Every so often a cantonal government or some other public body has called for an explanation for a particular increase in premiums or the structure of particular costs covered by the health insurance companies, but in the end they have had to give up, because the sheer complexity of the system makes it impossible to get a reasonable answer.
I can recall, for example, the absurd situation we had in parliament about this. It had become apparent that excessively high premiums had been paid in a number of cantons, and there was an attempt to find a solution as to how to reimburse the hundreds of thousands of people affected.
If parliament had had a single health insurance company to deal with, the solution would have been simple and straightforward. Instead, due to the complexity of the system, it took months to figure out what to do. In the end, parliament came up with a “mini-solution” which satisfied nobody.
No real competition
Too many health insurance companies also means too many executives earning high salaries. This explains why the administrative overhead is upwards of CHF3 billion ($3.3 billion) a year. The main excuse offered for the existence of so many health insurance companies is that they ensure competition, which is supposed to keep down costs.
However, in a system where the cost of any particular service is fixed by the government, the only competition health insurance companies can engage in is increasing their own revenue, refusing to pay for certain services provided to their customers, or weeding out the bad risks (by fair means or foul), and on the other hand making every effort (including very expensive advertising campaigns) to sign up young people with a low risk of ill health.
Comparison with other kinds of social insurance
Most of these problems would disappear with a single public health insurer, which is what the initiative proposes. To understand this, it is enough to look at SUVA [the national workers’ accident insurance body], which is nothing but a single health insurer for accidents. Not only does SUVA manage to have transparent, understandable accounting, but its services are getting better year by year, while the premiums paid by the clients are going down – the opposite of what is happening in the health insurance sector.
What is more, being a single, efficiently functioning organisation, SUVA can hire well-trained examining physicians who can engage in ongoing dialogue with the doctor treating the patient so as to find the best solution together. The opposite is the case with the health insurance companies, where we doctors are used to filling out endless forms without being able to interact with an expert.
Often our requests are not adequately responded to, because, especially with the smaller health insurance companies, the independent examining physicians who decide on the patient’s treatment are often not very knowledgeable.

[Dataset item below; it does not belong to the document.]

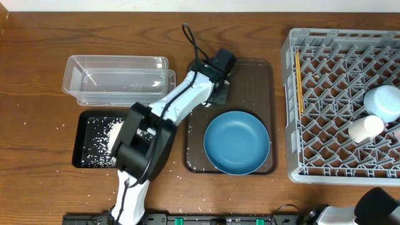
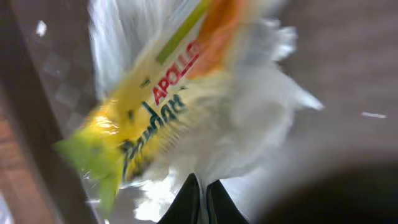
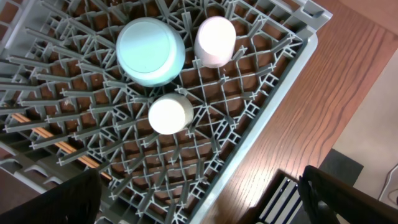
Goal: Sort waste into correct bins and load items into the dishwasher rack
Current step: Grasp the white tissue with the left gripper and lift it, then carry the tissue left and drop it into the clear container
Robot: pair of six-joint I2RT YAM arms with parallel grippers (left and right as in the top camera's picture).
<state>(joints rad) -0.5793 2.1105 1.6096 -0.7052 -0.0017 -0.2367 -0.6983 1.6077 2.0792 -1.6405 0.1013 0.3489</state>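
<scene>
Wrapper [image 2: 130, 130]: just beyond left tool [image 2: 202, 198] tips, against tissue [image 2: 255, 124]
Tool: narrow, tips together
Nearby: dark-blue bowl [image 1: 237, 142], brown tray [image 1: 259, 87]

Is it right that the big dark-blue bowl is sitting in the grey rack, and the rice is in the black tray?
Not quite. The overhead view shows the large dark-blue bowl on the brown tray, not in the grey rack. The rice is in the black tray, as you said.
</scene>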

A single public health insurer would have a structure also very similar to that of the national old-age pension fund [contributions are set at a percentage of salary and paid in equal parts by the employee and the employer], which is highly regarded by all: there would be a logistical organisation at cantonal level with a three-pronged leadership at national level – like SUVA, managed by representatives of doctors, patients and the federal administration.
A more democratic system
This is not a matter of nationalisation but of democratisation of the system, which would thus become less costly and more transparent.
Being rational and logical about it, it is hard to think of an objective reason not to accept what is clearly an improvement in the way we fund our health care system – unless of course you happen to be an executive of one of the many health insurance companies currently in business.
Franco Cavalli is scientific director of the Oncology Institute of Italian Switzerland, visiting professor at the Faculty of Medicine of the University of Bern and chairman of the scientific committee of the European School of Oncology, besides being a medical researcher of international reputation. He has also been politically active for many years.
Born in Ticino in 1942, he was a member of his canton’s parliament for the centre-left Social Democratic Party from 1987 to 1995, and of the Swiss parliament from 1995 to 2007. During his time in Bern he also chaired the Social Democratic group in parliament.
He has now retired from parliament but continues his political involvement, regularly taking part in political debates, such as the campaign on the initiative “For a single public health insurer”, to be voted on by the public on September 28.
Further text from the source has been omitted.